▶ **Your goal**:
Please quote exactly the opening lines of the data, from the first line to the one where "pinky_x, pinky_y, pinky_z" appears.

***

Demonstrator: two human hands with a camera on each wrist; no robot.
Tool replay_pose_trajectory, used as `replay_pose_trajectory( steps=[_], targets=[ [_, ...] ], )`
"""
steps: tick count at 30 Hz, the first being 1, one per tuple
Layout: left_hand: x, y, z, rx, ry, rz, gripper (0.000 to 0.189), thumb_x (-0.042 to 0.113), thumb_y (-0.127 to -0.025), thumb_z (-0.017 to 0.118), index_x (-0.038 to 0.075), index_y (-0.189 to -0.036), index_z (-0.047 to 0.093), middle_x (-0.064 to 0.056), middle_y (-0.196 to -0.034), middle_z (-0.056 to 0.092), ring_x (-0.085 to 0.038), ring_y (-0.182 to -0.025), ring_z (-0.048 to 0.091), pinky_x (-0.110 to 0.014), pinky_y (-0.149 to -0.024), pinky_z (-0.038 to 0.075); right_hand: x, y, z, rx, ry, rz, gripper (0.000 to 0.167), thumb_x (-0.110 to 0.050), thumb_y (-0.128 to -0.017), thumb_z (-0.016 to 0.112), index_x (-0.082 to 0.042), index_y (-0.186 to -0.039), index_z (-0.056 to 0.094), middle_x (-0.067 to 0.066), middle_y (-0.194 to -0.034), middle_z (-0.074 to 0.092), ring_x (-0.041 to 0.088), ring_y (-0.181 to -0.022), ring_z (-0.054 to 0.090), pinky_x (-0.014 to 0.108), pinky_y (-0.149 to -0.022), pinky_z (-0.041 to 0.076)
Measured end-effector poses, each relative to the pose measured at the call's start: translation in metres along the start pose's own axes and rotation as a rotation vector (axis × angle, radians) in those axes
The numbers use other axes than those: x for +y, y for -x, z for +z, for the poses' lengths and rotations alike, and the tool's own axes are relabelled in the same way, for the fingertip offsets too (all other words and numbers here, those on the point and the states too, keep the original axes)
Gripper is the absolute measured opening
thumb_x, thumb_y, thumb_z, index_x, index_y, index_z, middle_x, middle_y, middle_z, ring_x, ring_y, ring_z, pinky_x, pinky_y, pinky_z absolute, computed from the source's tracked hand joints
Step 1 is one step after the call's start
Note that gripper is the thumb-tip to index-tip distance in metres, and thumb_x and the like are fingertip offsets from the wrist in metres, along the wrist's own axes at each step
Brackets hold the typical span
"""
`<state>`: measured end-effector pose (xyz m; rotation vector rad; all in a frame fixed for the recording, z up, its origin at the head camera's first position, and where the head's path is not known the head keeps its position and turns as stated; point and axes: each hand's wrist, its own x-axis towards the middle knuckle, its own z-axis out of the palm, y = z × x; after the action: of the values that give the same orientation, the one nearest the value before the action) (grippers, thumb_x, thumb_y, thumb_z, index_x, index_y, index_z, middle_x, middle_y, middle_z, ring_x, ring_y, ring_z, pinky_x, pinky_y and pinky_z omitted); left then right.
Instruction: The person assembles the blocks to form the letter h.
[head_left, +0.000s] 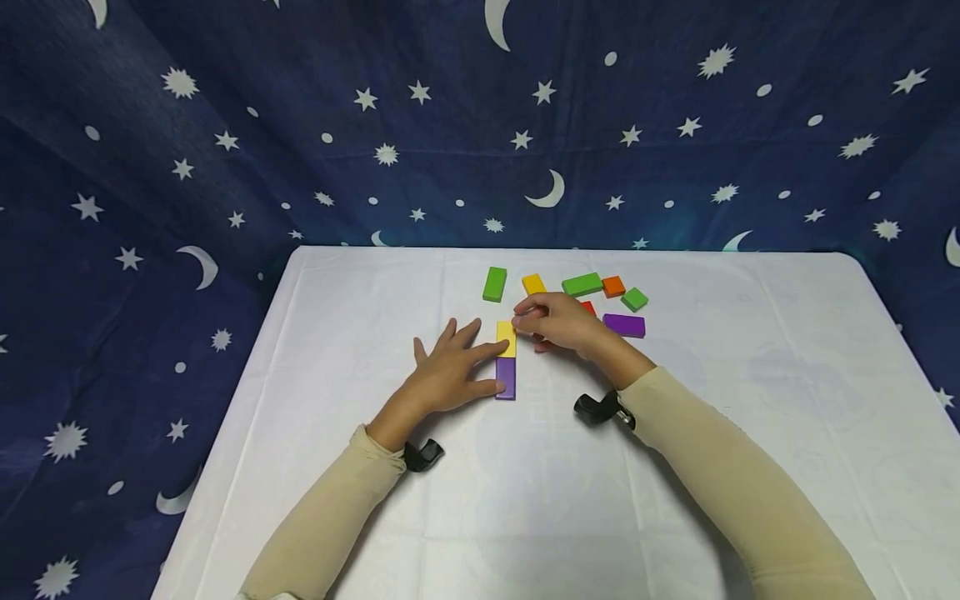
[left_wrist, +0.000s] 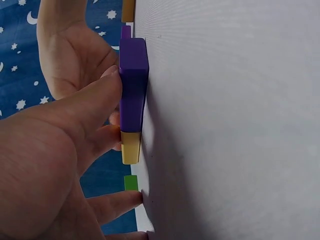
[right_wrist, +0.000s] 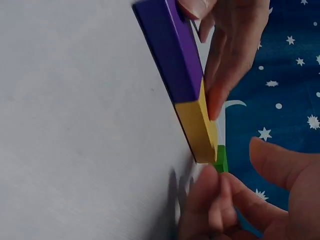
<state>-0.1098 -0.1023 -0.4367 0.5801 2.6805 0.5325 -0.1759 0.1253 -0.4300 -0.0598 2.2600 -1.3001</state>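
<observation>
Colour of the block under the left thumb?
Purple; the block shows best in the left wrist view.

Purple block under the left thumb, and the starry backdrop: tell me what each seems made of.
Purple block: probably painted wood, though plastic is possible; smooth, satin-looking, with even, opaque colour and slightly rounded edges.
Starry backdrop: likely printed fabric, matte; it hangs with soft folds and creases.
</observation>
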Motion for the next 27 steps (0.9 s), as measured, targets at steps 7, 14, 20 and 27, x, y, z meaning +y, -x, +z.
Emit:
replay_pose_trajectory(
  steps=[7, 14, 20, 27],
  targets=[
    [0.000, 0.001, 0.000, -0.002, -0.005, -0.007, 0.066, 0.062, -0.090, 0.068, 0.043, -0.150, 0.049, -0.008, -0.171, 0.023, -0.045, -0.158, 0.009, -0.088, -0.106, 0.005, -0.011, -0.016, -0.006, 0.252, 0.186, -0.195, 0.032, -0.037, -0.095, 0.072, -0.014, -0.116, 0.074, 0.007, -0.085, 0.070, 0.022, -0.073, 0.064, 0.030, -0.066, 0.048],
    [0.000, 0.000, -0.001, 0.005, -0.004, -0.006, 0.066, 0.061, -0.090, 0.069, 0.042, -0.150, 0.050, -0.008, -0.170, 0.024, -0.045, -0.158, 0.009, -0.088, -0.106, 0.005, -0.023, -0.040, -0.009, 0.368, 0.322, -0.263, 0.040, -0.037, -0.094, 0.073, -0.008, -0.122, 0.072, 0.013, -0.103, 0.069, 0.029, -0.099, 0.061, 0.042, -0.090, 0.048],
    [0.000, 0.000, -0.001, 0.006, -0.004, 0.005, 0.065, 0.061, -0.090, 0.068, 0.042, -0.150, 0.050, -0.009, -0.170, 0.024, -0.046, -0.158, 0.010, -0.088, -0.106, 0.005, -0.027, -0.056, -0.006, 0.338, 0.441, -0.163, 0.052, -0.047, -0.092, 0.073, -0.014, -0.132, 0.068, 0.012, -0.123, 0.063, 0.032, -0.122, 0.051, 0.054, -0.102, 0.045],
    [-0.001, 0.001, -0.001, 0.009, 0.004, 0.004, 0.066, 0.061, -0.090, 0.069, 0.043, -0.150, 0.050, -0.008, -0.170, 0.024, -0.045, -0.158, 0.010, -0.088, -0.106, 0.005, -0.023, -0.066, 0.000, 0.315, 0.558, -0.094, 0.064, -0.058, -0.086, 0.075, -0.020, -0.137, 0.066, 0.011, -0.134, 0.060, 0.034, -0.129, 0.046, 0.063, -0.103, 0.038]
  ],
)
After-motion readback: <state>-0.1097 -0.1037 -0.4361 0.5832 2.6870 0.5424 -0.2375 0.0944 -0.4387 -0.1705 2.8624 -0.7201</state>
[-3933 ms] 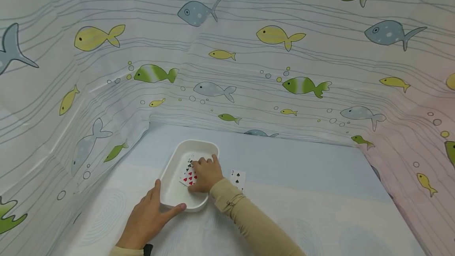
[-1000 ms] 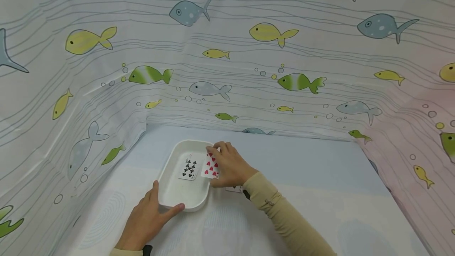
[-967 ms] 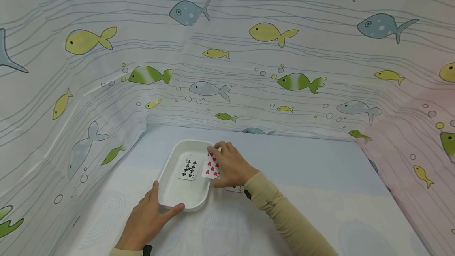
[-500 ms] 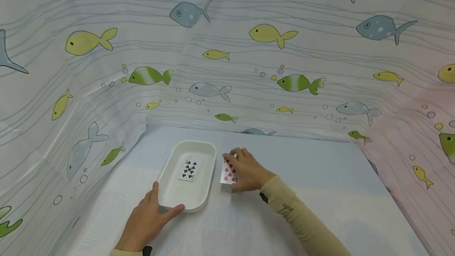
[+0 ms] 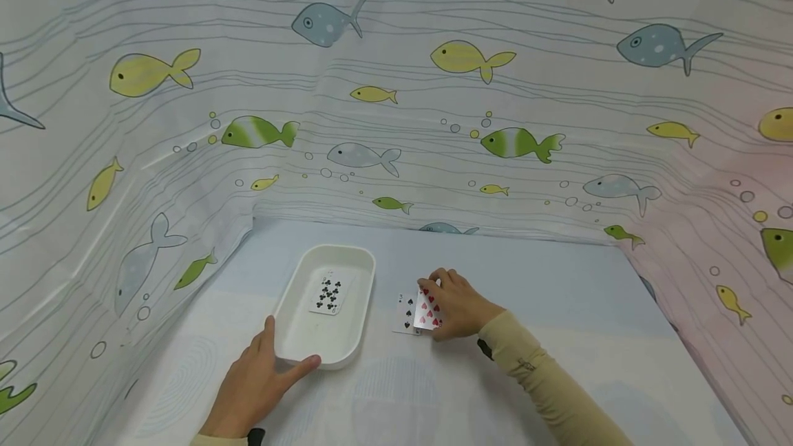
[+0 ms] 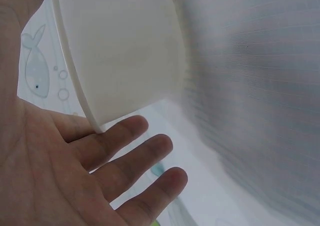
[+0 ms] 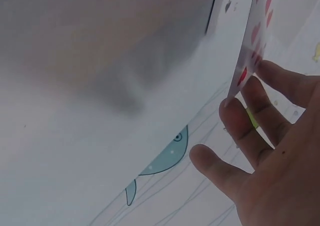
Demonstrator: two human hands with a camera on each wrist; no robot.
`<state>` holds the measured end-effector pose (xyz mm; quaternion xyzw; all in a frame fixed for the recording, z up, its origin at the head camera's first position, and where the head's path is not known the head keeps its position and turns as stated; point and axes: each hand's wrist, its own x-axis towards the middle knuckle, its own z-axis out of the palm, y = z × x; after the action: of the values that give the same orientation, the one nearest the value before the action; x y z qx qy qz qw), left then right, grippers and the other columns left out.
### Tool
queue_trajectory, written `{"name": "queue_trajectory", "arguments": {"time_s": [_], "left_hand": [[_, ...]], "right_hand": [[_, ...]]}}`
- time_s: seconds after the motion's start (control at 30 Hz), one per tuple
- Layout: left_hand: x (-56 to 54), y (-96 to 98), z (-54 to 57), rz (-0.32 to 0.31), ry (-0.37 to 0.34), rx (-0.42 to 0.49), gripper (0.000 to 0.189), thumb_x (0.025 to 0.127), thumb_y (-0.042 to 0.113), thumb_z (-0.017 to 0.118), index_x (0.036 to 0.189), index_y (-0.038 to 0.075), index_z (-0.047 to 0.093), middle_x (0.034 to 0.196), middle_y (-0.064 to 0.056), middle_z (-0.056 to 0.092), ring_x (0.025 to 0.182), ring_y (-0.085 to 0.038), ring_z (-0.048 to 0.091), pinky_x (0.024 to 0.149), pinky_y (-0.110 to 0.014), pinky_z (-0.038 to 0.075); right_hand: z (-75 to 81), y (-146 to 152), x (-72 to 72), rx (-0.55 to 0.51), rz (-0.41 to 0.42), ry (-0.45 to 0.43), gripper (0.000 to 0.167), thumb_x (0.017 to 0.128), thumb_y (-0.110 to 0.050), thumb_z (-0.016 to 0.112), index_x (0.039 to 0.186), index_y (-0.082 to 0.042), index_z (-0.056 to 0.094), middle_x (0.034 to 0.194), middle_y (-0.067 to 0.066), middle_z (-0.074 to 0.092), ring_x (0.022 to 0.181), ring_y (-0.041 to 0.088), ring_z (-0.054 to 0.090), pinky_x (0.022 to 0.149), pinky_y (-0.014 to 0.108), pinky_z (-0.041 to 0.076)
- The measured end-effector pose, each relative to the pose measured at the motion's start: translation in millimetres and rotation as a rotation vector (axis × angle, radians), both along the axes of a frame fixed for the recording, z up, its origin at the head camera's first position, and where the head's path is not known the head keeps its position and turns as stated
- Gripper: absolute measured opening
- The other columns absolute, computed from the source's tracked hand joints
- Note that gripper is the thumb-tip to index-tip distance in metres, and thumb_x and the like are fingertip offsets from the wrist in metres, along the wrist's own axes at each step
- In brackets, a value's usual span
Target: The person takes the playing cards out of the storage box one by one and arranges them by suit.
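Note:
My right hand (image 5: pixel 461 303) pinches a playing card of hearts (image 5: pixel 426 310) between fingers and thumb, above the table just right of the tray. In the right wrist view the hearts card (image 7: pixel 255 30) stands tilted, its edge against the fingertips. Partly behind it, a playing card of spades (image 5: pixel 404 315) lies face up on the table. The white tray (image 5: pixel 281 319) holds a face-up clubs card (image 5: pixel 327 296). My left hand (image 5: pixel 248 380) rests at the tray's near left corner, thumb along the near rim. The left wrist view shows its fingers fairly straight against the tray wall (image 6: pixel 120 50).
A pale patterned cloth (image 5: pixel 526 363) covers the table. Hanging fabric printed with fish (image 5: pixel 365 157) encloses the table at the back and both sides. The clubs card may have another card under it; I cannot tell.
My right hand has lifted the hearts card out of the tray and carried it right, over and past the spades card, which shows again. The left hand has stayed at the tray corner.

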<state>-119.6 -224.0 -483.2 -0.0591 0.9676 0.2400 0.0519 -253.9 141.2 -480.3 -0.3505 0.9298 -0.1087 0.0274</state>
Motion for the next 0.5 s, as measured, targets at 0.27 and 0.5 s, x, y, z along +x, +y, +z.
{"name": "queue_trajectory", "arguments": {"time_s": [0.27,0.5], "left_hand": [[-0.1,-0.4,-1.2,-0.003,0.000,0.007,0.132,0.080,0.082,0.059,0.157,-0.010,0.006,0.152,-0.038,0.031,0.132,-0.055,0.042,0.104,-0.066,0.037],[0.0,0.3,-0.9,0.001,0.004,0.011,0.133,0.080,0.083,0.059,0.157,-0.012,0.006,0.151,-0.039,0.033,0.130,-0.055,0.043,0.103,-0.067,0.038]], "right_hand": [[-11.7,12,1.6,0.057,-0.038,-0.023,0.088,0.067,-0.030,0.082,0.146,-0.006,0.049,0.129,0.010,0.046,0.109,0.024,0.043,0.099,0.045,0.044],[-17.1,15,2.7,0.064,-0.061,-0.053,0.086,0.067,-0.029,0.084,0.143,-0.006,0.051,0.129,0.010,0.048,0.110,0.025,0.044,0.098,0.046,0.045]]}}
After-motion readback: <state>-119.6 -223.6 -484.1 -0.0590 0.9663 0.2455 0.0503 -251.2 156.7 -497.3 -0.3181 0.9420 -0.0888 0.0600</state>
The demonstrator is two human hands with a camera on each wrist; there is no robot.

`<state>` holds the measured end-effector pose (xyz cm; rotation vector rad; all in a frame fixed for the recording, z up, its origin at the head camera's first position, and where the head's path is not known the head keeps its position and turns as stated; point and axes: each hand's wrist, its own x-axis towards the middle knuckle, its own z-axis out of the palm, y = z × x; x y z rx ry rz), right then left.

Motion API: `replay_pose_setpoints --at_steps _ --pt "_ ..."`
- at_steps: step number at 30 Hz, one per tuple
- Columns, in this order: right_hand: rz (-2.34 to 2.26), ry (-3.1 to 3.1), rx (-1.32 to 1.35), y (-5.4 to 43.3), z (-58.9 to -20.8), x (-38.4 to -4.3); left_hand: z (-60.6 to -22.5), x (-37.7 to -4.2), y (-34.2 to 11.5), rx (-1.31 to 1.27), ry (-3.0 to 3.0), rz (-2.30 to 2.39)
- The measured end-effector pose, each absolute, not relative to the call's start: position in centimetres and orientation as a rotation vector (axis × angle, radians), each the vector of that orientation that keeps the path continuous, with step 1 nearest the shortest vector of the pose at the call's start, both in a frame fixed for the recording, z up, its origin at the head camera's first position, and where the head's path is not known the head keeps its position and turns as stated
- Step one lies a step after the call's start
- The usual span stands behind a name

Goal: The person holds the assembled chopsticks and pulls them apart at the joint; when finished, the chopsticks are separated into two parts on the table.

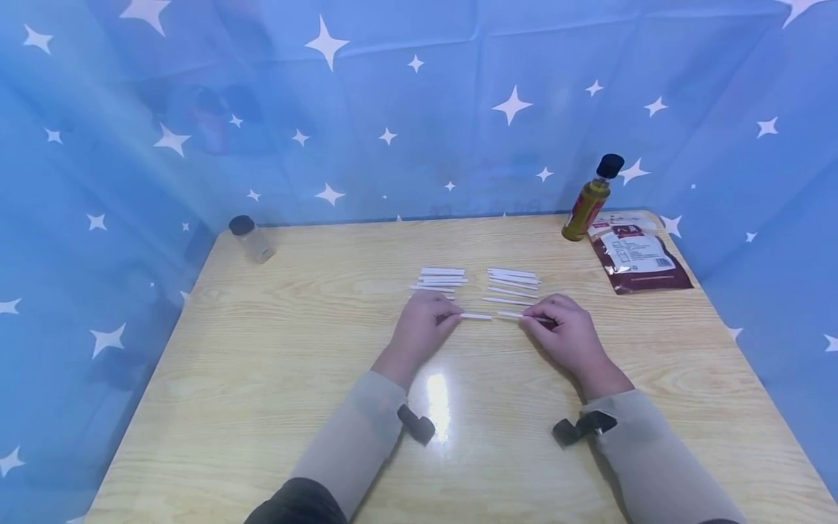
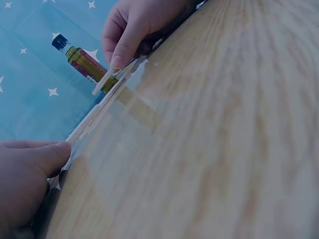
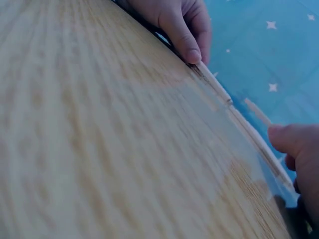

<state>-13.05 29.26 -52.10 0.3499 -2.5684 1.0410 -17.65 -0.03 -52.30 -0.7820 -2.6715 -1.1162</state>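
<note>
Between thumb and fingers, my left hand (image 1: 422, 320) pinches the outer end of a thin white stick (image 1: 476, 316). Facing it, my right hand (image 1: 566, 335) pinches another short white stick (image 1: 511, 314); a small gap parts the two inner ends in the head view. The right wrist view shows the right hand's stick (image 3: 257, 110) raised off the table, while the left hand's stick (image 3: 215, 82) lies close to the surface. Beyond the hands, several similar sticks lie in a left group (image 1: 442, 271) and a right group (image 1: 513, 274), roughly parallel. My left hand partly covers the nearest left ones.
A wood-grain table (image 1: 262, 378) carries everything. At its back left stands a small clear jar (image 1: 257, 245) with a black lid. Toward the back right are a black-capped bottle (image 1: 587, 207) and a maroon-and-white pouch (image 1: 638, 255). Blue star-patterned cloth (image 1: 366, 94) hangs behind.
</note>
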Motion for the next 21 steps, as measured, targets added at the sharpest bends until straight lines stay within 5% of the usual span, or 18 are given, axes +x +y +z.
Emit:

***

▶ **Output for this task**:
Demonstrator: two human hands with a camera on each wrist; no robot.
Tool replay_pose_trajectory, used as `replay_pose_trajectory( steps=[_], targets=[ [_, ...] ], )`
"""
steps: tick count at 30 Hz, the first being 1, one per tuple
Layout: left_hand: x, y, z, rx, ry, rz, gripper (0.000 to 0.189), thumb_x (-0.042 to 0.113), thumb_y (-0.127 to -0.025), thumb_z (-0.017 to 0.118), index_x (-0.038 to 0.075), index_y (-0.189 to -0.036), index_z (-0.047 to 0.093), middle_x (-0.064 to 0.056), middle_y (-0.196 to -0.034), middle_z (-0.056 to 0.092), ring_x (-0.085 to 0.038), ring_y (-0.182 to -0.025), ring_z (-0.048 to 0.091), pinky_x (-0.110 to 0.014), pinky_y (-0.149 to -0.024), pinky_z (-0.038 to 0.075); right_hand: x, y, z, rx, ry, rz, gripper (0.000 to 0.167), thumb_x (-0.110 to 0.050), thumb_y (-0.128 to -0.017), thumb_z (-0.016 to 0.112), index_x (-0.082 to 0.042), index_y (-0.186 to -0.039), index_z (-0.056 to 0.094), middle_x (-0.067 to 0.066), middle_y (-0.194 to -0.034), middle_z (-0.074 to 0.092), ring_x (-0.041 to 0.088), ring_y (-0.181 to -0.022), ring_z (-0.054 to 0.090), pinky_x (-0.014 to 0.108), pinky_y (-0.149 to -0.022), pinky_z (-0.041 to 0.076)
Measured end-effector poses, each relative to the pose measured at the call's start: translation in metres along the start pose's own axes and rotation as a rotation vector (axis × angle, radians) in those axes
The numbers use other axes than those: x for +y, y for -x, z for +z, for the poses' lengths and rotations alike, and the tool's own axes are relabelled in the same way, for the fingertip offsets too (all other words and numbers here, those on the point and the states too, keep the original axes)
Gripper is the absolute measured opening
thumb_x, thumb_y, thumb_z, index_x, index_y, index_z, middle_x, middle_y, middle_z, ring_x, ring_y, ring_z, pinky_x, pinky_y, pinky_z absolute, computed from the source's tracked hand joints

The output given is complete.